───── Provided records ─────
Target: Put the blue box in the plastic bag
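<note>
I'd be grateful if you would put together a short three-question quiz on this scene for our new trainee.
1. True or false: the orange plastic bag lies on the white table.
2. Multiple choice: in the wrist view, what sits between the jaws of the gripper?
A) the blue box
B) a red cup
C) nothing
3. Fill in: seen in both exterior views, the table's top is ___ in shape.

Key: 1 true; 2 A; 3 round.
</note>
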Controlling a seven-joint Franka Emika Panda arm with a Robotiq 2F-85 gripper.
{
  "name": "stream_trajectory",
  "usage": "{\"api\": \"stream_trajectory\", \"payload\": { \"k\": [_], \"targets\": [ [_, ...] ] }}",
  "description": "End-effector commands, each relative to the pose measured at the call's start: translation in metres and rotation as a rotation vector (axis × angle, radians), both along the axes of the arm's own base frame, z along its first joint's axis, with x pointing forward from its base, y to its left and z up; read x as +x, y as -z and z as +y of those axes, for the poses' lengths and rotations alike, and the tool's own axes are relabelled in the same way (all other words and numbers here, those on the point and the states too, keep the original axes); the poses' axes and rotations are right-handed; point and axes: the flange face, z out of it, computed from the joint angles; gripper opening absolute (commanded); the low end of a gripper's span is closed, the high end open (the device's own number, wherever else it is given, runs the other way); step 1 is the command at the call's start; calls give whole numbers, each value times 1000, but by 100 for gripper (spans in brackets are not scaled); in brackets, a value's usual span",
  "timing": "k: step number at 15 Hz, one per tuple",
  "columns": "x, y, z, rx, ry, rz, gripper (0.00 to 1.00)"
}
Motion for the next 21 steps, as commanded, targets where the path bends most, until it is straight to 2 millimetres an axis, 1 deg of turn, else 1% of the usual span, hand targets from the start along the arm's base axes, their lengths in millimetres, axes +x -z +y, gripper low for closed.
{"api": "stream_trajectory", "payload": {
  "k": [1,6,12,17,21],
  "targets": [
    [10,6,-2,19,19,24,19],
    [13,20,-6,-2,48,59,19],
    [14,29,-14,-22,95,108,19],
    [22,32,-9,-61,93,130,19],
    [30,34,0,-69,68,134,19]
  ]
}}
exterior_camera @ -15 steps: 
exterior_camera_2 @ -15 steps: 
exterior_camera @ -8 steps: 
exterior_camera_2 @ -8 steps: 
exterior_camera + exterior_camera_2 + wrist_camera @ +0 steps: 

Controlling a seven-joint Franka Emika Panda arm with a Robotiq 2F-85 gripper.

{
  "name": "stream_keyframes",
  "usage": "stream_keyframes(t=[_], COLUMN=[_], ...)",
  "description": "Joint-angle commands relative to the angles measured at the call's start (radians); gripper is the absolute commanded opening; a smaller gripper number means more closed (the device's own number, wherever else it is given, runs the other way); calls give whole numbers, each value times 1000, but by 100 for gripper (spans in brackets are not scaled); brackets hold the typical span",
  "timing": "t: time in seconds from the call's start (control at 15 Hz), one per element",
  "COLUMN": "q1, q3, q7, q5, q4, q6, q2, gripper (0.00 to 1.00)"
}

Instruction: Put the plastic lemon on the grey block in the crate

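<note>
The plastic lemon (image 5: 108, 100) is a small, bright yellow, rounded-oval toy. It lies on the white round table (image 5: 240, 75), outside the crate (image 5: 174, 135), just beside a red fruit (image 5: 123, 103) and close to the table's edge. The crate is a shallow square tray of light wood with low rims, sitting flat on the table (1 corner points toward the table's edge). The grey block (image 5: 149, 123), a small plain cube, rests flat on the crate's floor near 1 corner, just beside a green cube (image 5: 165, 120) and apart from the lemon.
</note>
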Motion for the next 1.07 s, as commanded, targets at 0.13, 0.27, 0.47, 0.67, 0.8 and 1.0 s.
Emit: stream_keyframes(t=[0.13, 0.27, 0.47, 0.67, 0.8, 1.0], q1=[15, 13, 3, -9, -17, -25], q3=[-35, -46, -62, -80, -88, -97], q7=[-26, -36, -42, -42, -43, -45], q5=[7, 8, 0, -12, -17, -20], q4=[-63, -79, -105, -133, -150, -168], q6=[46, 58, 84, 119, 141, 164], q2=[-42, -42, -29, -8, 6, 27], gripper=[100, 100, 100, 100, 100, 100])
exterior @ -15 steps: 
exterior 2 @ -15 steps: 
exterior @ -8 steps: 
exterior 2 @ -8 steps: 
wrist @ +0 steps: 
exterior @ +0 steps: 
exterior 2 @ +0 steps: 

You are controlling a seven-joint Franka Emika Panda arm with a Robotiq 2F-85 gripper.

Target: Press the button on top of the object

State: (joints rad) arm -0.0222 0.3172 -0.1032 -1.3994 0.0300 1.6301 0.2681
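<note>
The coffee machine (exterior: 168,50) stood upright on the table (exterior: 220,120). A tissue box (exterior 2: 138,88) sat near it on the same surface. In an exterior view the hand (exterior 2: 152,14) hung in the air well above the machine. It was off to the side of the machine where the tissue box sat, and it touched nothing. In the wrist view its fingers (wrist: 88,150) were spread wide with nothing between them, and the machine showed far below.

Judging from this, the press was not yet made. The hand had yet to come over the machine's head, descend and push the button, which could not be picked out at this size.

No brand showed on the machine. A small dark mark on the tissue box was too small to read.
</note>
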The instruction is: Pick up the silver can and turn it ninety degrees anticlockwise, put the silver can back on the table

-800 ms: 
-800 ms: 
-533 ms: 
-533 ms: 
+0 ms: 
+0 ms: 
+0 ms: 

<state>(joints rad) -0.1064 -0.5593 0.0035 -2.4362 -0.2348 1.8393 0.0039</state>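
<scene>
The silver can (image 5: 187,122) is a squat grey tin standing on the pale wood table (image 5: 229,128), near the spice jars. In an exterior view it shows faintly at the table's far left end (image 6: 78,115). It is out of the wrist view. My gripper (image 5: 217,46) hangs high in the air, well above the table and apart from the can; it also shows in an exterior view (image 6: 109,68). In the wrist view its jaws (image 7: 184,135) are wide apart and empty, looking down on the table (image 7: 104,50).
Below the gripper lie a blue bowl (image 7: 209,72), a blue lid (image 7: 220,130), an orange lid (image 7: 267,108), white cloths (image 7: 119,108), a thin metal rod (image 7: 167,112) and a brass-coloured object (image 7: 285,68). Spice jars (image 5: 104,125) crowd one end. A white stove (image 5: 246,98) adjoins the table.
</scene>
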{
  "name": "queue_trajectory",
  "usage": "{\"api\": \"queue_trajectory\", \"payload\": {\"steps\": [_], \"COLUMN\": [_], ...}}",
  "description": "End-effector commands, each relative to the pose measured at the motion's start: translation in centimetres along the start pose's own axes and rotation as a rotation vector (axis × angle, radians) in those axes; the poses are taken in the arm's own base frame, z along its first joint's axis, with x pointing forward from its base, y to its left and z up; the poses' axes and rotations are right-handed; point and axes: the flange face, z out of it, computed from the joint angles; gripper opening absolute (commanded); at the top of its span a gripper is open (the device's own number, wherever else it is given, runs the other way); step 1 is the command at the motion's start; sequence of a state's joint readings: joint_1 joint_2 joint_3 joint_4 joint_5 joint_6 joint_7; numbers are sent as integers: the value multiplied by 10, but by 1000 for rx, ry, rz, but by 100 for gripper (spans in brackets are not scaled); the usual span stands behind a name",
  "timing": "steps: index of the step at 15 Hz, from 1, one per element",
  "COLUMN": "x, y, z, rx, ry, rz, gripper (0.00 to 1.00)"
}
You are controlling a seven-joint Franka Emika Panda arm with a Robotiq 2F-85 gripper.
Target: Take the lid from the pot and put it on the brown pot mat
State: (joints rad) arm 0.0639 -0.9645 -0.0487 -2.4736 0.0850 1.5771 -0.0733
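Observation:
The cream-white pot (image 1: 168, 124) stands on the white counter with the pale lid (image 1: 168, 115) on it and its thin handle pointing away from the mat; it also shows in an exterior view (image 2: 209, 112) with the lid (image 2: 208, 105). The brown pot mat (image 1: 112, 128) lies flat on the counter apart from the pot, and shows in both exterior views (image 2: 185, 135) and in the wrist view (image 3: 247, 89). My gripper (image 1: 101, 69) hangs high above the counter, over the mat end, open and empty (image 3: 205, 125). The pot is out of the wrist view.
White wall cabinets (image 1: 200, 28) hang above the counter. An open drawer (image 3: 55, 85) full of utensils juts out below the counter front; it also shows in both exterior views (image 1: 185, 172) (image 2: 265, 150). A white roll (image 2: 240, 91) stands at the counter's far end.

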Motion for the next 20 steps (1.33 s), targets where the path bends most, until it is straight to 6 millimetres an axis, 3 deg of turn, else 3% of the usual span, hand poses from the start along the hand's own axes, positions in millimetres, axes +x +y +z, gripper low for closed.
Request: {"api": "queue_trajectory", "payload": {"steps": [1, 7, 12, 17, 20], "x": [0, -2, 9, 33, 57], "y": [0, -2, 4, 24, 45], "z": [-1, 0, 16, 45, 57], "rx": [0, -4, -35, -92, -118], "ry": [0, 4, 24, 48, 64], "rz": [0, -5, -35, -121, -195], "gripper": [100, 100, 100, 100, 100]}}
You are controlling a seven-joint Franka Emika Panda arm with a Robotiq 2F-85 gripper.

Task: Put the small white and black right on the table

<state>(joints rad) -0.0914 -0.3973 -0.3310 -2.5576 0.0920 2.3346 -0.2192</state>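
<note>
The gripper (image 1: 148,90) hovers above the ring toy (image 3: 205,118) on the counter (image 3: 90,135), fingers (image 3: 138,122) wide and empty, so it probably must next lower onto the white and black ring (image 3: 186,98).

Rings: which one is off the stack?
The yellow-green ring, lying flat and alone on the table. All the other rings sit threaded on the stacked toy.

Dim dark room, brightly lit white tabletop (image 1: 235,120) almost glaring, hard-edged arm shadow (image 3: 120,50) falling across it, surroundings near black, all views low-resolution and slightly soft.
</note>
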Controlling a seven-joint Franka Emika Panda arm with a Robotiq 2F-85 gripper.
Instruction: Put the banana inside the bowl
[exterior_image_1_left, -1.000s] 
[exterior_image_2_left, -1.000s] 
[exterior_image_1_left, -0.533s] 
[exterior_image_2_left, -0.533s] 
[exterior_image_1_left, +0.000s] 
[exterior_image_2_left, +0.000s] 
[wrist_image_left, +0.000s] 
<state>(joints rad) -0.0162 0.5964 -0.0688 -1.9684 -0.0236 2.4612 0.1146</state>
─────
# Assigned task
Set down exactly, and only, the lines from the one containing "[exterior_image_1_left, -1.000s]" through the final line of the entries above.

# Result
[exterior_image_1_left, -1.000s] 
[exterior_image_2_left, -1.000s] 
[exterior_image_1_left, -0.533s] 
[exterior_image_2_left, -0.533s] 
[exterior_image_1_left, +0.000s] 
[exterior_image_2_left, +0.000s] 
[wrist_image_left, +0.000s] 
<state>(joints rad) -0.0162 0.5964 -0.0688 -1.9684 -0.0236 2.4612 0.1146</state>

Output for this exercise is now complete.